--- Assignment ---
Return the data below in full and exactly, except that the pictures are dropped.

--- Stored data ---
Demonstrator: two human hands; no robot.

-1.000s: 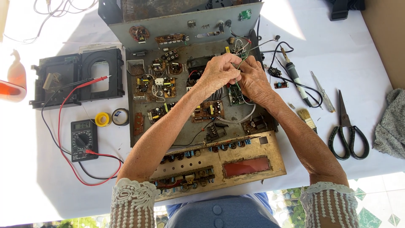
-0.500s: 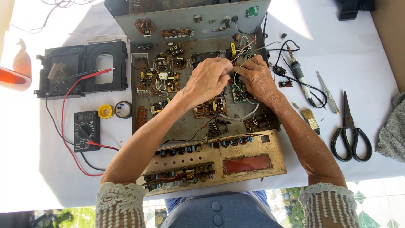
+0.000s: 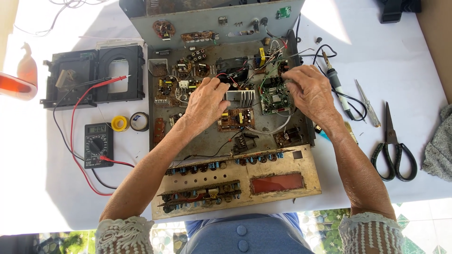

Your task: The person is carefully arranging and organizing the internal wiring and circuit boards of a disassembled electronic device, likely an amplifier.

--- Result for this task ---
Demonstrator: two human hands; no robot.

-1.000s: 
-0.500s: 
+0.000s: 

Your task: The person is carefully arranging and organizing the internal wiring and circuit boards of a disassembled electronic device, likely an amplifier.

This completes the exercise.